- WHAT TO DO: Pull out of the data below the stretch of lines bounded by the one containing "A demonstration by" and the one containing "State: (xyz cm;", both bounds included, unchanged.

☆ ☆ ☆ ☆ ☆ ☆ ☆

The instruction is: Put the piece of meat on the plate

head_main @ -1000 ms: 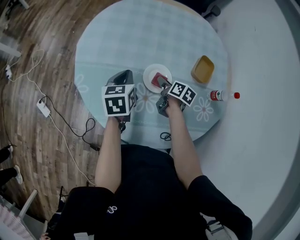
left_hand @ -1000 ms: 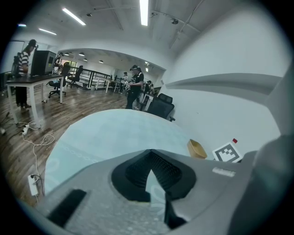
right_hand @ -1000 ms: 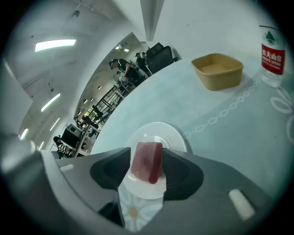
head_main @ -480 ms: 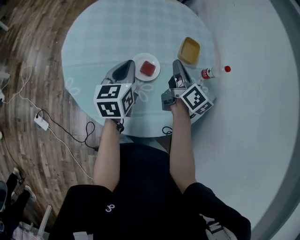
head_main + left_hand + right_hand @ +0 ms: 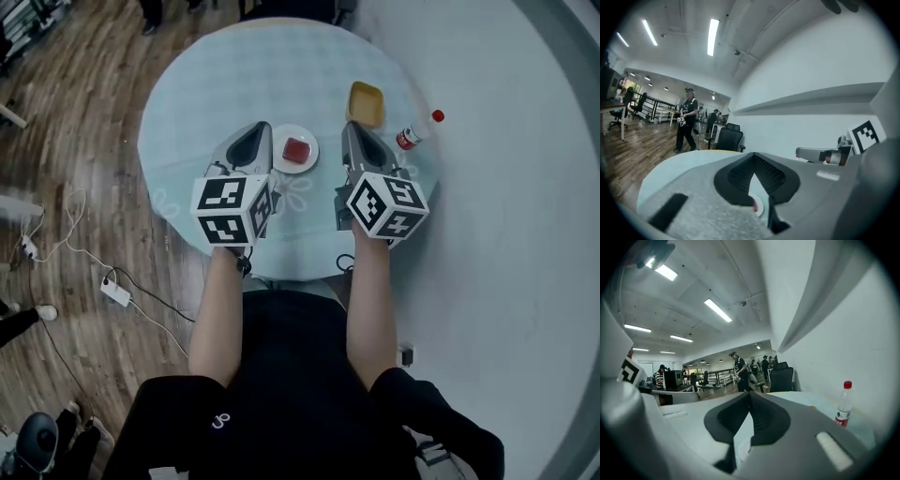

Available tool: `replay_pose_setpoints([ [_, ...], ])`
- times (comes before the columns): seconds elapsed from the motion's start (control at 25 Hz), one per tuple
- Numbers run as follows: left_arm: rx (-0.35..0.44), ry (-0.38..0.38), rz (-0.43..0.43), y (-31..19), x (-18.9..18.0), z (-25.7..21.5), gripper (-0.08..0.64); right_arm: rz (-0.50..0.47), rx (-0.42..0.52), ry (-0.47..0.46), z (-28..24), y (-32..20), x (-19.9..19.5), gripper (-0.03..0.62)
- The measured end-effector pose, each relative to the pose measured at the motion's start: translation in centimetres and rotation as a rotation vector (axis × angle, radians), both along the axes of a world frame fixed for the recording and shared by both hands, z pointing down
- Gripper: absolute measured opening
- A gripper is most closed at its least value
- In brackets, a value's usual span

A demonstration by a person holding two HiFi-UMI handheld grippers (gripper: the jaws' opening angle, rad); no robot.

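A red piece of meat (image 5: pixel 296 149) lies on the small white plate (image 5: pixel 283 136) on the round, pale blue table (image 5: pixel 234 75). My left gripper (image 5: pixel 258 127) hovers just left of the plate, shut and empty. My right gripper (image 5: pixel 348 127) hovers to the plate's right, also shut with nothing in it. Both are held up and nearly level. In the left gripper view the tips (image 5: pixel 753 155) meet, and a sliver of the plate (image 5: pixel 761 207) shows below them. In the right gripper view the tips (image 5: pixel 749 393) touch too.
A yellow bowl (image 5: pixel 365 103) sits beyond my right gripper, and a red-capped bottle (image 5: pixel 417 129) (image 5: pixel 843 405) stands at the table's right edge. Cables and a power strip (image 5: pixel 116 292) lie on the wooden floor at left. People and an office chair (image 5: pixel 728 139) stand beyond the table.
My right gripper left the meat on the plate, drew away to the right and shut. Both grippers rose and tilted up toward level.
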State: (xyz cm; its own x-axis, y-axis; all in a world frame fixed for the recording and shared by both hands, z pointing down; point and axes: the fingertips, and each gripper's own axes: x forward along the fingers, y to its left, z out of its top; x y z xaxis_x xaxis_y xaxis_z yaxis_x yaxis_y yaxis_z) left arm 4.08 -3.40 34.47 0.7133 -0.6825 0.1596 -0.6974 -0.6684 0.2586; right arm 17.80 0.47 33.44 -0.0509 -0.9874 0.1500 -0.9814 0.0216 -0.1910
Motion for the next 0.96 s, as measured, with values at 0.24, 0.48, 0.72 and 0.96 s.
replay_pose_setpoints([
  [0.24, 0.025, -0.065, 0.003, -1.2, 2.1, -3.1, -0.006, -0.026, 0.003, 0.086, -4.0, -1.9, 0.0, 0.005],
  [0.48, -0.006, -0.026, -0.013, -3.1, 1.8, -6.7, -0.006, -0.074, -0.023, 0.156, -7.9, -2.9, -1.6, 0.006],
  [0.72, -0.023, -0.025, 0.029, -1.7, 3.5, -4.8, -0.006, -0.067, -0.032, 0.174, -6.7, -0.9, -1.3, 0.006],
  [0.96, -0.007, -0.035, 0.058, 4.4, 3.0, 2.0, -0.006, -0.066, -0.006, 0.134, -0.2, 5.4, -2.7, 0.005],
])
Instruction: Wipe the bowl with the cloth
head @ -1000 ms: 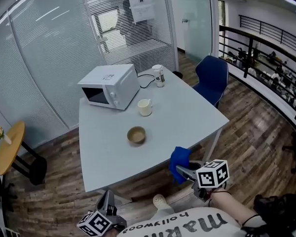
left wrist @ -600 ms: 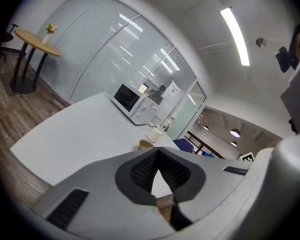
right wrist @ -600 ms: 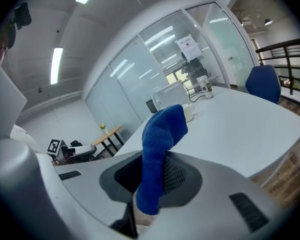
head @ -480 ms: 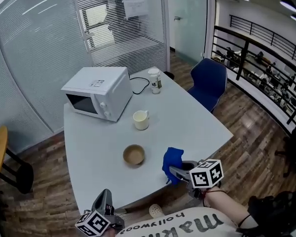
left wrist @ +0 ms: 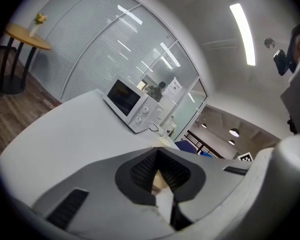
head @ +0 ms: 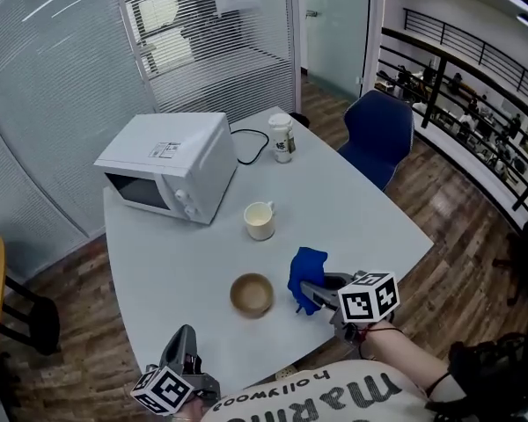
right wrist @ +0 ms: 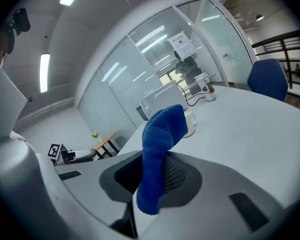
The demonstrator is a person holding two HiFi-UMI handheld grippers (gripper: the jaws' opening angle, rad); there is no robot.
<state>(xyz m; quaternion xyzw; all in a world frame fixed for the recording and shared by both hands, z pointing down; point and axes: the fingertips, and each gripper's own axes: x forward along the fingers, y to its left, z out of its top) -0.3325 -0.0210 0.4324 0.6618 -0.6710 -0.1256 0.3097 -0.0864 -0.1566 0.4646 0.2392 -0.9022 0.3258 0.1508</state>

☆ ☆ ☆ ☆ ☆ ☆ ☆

- EXERCISE RESULT:
A demonstration by a person holding two HiFi-UMI handheld grippers (gripper: the jaws' opening angle, rad); no robot.

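A red piece of meat (image 5: pixel 296 149) lies on the small white plate (image 5: pixel 283 136) on the round, pale blue table (image 5: pixel 234 75). My left gripper (image 5: pixel 258 127) hovers just left of the plate, shut and empty. My right gripper (image 5: pixel 348 127) hovers to the plate's right, also shut with nothing in it. Both are held up and nearly level. In the left gripper view the tips (image 5: pixel 753 155) meet, and a sliver of the plate (image 5: pixel 761 207) shows below them. In the right gripper view the tips (image 5: pixel 749 393) touch too.
A yellow bowl (image 5: pixel 365 103) sits beyond my right gripper, and a red-capped bottle (image 5: pixel 417 129) (image 5: pixel 843 405) stands at the table's right edge. Cables and a power strip (image 5: pixel 116 292) lie on the wooden floor at left. People and an office chair (image 5: pixel 728 139) stand beyond the table.
My right gripper left the meat on the plate, drew away to the right and shut. Both grippers rose and tilted up toward level.
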State: (xyz cm; its own x-axis, y-axis; all in a world frame fixed for the recording and shared by both hands, z pointing down; point and axes: the fingertips, and each gripper's own axes: x forward along the fingers, y to its left, z out of its top; x y z xaxis_x xaxis_y xaxis_z yaxis_x yaxis_y yaxis_z) left arm 4.08 -3.40 34.47 0.7133 -0.6825 0.1596 -0.6974 -0.6684 0.2586; right arm 17.80 0.47 33.44 -0.0509 -0.9874 0.1500 -0.9814 0.0216 -0.1910

The exercise requires nothing more than what has been given.